Mr. Sieferle’s is a complex argument. It is linked to his concern, in “Das Migrationsproblem,” with the challenges of mass migration. He believed that Germany’s self-demonization had left it unable to say anything but yes to a million or so migrants seeking entry to Europe in 2015 and that such a welcome was unsustainable. Whether he was right or wrong, this was a concern shared by many Germans, and not necessarily an idle expression of animus.

But wrested from its context, Mr. Sieferle’s argument can sound thoroughly offensive. The magazine Der Spiegel summed it up as “the Germans are the new Jews.” Critics have mostly denounced rather than engaged Mr. Sieferle’s views. It is worth noting that if the German culture of “Vergangenheitsbewältigung” (or “coming to terms with the past”) limits open discussion, that is because it is meant to. Many Germans, who are often sincerely frightened of themselves, are grateful it did.

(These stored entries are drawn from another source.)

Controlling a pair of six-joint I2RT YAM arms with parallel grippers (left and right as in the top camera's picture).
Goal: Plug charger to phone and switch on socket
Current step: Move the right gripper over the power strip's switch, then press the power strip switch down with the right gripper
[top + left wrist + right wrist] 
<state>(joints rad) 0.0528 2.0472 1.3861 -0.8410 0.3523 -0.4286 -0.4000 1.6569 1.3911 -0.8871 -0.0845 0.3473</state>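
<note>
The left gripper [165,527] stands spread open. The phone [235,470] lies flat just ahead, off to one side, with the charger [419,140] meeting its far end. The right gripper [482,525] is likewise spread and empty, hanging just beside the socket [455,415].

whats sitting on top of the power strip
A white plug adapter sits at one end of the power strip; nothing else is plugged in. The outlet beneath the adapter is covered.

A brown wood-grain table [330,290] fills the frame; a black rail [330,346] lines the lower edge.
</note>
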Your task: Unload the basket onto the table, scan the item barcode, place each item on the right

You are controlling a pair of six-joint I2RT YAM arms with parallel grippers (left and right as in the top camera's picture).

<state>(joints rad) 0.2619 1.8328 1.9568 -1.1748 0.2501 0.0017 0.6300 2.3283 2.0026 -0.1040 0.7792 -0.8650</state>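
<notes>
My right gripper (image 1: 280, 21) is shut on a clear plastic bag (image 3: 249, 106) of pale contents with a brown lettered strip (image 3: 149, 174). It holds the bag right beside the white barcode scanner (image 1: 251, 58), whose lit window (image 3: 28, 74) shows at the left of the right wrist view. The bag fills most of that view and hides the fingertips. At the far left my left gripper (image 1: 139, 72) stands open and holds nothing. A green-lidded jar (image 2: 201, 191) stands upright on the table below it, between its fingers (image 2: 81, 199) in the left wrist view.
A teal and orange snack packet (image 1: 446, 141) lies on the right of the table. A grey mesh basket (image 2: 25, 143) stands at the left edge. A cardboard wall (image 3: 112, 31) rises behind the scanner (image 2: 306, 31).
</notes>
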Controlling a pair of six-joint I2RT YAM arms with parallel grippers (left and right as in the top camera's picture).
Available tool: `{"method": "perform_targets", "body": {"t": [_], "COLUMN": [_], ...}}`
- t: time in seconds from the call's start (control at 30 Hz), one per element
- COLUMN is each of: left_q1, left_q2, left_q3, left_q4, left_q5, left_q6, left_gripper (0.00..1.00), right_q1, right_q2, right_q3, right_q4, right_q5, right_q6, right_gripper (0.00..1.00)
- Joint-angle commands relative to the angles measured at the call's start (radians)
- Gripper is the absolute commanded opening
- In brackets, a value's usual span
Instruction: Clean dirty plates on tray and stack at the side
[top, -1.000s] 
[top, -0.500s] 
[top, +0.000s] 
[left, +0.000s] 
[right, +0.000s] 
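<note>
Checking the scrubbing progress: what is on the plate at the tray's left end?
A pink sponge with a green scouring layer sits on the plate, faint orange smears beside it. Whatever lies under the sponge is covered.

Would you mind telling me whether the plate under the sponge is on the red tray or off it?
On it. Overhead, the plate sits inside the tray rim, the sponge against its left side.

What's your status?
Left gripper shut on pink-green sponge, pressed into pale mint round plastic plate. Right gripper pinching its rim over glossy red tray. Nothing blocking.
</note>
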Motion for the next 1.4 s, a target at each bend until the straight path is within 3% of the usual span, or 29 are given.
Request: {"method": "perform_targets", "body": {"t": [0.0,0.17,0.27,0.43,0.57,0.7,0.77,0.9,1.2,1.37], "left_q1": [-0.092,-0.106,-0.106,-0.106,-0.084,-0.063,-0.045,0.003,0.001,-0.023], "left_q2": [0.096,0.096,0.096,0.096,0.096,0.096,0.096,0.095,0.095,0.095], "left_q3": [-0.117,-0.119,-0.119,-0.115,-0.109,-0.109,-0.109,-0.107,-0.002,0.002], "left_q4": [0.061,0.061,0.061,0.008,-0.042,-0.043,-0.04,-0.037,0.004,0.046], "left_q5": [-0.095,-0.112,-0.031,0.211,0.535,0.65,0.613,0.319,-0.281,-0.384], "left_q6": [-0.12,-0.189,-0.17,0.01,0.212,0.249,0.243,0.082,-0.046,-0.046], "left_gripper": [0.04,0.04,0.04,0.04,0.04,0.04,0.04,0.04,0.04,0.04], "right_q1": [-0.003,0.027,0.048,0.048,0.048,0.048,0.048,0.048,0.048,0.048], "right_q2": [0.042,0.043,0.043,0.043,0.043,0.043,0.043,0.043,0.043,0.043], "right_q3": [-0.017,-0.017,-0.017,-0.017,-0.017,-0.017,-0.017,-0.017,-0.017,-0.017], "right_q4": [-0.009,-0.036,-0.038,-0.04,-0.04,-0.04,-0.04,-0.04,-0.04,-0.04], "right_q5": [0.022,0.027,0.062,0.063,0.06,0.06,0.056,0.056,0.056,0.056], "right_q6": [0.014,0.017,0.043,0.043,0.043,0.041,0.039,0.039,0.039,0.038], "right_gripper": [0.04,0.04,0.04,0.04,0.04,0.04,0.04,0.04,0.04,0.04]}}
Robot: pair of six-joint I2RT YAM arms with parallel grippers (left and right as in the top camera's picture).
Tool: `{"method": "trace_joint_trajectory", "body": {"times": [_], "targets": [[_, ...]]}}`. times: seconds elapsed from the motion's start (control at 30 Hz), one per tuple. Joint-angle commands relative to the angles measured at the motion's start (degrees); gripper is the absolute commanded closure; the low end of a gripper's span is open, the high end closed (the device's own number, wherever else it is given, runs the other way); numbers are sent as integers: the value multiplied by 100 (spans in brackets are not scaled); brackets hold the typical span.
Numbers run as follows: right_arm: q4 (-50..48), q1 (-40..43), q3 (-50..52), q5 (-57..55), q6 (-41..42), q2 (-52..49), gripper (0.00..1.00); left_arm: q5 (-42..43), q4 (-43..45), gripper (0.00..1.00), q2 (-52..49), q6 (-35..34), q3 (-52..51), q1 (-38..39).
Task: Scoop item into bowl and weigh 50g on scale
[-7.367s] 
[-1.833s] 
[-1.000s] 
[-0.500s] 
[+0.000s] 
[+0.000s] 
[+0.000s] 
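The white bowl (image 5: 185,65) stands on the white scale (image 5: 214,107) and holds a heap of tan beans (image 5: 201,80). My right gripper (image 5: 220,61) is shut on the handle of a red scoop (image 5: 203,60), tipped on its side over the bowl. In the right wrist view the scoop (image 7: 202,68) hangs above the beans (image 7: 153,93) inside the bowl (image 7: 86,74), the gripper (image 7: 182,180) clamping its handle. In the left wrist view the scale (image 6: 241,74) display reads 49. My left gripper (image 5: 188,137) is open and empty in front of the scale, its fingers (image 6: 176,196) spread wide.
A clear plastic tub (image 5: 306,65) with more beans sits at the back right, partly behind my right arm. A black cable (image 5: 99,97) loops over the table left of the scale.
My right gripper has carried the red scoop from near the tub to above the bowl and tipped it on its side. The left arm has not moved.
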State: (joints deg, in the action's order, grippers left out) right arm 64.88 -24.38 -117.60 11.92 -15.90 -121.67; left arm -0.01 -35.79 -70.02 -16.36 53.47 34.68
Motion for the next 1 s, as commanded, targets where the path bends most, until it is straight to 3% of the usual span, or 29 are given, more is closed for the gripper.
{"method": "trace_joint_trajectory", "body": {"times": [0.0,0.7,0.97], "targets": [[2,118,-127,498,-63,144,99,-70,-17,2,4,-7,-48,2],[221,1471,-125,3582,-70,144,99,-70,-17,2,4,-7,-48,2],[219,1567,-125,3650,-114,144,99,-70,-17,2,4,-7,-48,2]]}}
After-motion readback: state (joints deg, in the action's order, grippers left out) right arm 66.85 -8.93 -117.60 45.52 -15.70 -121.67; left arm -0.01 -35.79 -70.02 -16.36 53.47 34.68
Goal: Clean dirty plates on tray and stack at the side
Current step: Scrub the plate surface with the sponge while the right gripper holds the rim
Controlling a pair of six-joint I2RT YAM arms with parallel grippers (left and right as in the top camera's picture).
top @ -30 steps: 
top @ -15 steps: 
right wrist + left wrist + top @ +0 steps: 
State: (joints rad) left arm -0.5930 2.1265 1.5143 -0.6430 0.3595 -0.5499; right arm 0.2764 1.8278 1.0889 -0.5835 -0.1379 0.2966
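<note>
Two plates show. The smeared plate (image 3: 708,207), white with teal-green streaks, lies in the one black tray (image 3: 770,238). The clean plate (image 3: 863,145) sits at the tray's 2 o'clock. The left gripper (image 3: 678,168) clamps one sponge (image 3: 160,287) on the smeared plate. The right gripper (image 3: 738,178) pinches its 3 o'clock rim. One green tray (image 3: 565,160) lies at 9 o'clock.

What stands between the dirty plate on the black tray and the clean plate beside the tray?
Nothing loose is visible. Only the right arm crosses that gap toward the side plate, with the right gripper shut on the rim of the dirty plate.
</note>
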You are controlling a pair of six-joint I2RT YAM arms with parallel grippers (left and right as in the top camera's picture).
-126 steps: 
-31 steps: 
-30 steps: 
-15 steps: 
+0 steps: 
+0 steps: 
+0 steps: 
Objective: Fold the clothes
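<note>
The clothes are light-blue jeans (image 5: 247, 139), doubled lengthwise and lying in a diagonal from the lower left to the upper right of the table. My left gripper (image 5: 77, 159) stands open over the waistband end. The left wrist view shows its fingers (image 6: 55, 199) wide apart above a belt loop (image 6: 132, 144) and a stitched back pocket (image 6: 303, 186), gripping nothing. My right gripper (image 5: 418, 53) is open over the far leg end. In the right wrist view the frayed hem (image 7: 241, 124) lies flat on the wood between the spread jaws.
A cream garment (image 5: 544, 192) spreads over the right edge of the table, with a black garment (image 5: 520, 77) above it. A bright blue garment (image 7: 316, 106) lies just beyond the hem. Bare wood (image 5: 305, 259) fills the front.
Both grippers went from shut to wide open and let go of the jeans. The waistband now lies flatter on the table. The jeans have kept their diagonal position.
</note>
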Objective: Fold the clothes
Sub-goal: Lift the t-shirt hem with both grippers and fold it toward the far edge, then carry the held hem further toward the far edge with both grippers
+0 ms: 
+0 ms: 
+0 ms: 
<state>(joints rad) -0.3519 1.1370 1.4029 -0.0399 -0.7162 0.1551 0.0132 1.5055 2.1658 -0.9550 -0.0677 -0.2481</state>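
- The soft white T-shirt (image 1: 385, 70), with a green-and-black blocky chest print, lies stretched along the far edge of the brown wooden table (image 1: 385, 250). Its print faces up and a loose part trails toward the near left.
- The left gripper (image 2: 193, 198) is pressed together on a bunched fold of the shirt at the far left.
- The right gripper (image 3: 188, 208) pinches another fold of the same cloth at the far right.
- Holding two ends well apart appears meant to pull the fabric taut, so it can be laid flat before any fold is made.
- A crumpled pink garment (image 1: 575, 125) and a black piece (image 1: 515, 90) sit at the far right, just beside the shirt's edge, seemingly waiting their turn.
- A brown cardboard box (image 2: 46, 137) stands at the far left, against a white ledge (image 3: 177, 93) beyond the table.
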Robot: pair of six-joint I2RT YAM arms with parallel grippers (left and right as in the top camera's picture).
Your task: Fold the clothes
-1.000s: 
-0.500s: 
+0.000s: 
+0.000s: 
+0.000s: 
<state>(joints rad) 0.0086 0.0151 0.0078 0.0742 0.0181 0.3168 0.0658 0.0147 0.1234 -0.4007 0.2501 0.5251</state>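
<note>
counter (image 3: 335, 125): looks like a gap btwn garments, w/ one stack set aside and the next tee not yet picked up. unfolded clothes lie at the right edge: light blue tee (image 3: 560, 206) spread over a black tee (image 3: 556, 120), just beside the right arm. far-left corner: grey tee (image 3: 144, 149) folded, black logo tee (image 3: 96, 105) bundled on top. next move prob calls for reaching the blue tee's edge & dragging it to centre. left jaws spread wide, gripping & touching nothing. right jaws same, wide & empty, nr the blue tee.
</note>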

Some are not. Rüdiger Safranski, a prominent historian of philosophy, defended Mr. Sieferle’s work as being in the poetic tradition of Heinrich Heine and Edward Young. The Tumult editor Frank Böckelmann predicted on his Facebook page that as Mr. Sieferle’s works come back into print, he will be acknowledged as “one of the great thinkers of our time.” That will depend on whether he is taken for a bigot or a courageous blasphemer.

Whatever becomes of Mr. Sieferle’s reputation, the scandal around him reveals certain unsuspected problems. When the German literary establishment unanimously denounced Mr. Sieferle’s work as an extremist tract, readers did not nod in agreement. They pulled out their wallets and said, “That must be the book for me.” This is a sign that distrust of authority in Germany has reached worrisome levels, possibly American ones.

Christopher Caldwell, a senior editor at The Weekly Standard, is at work on a book about the rise and fall of the post-1960s political order.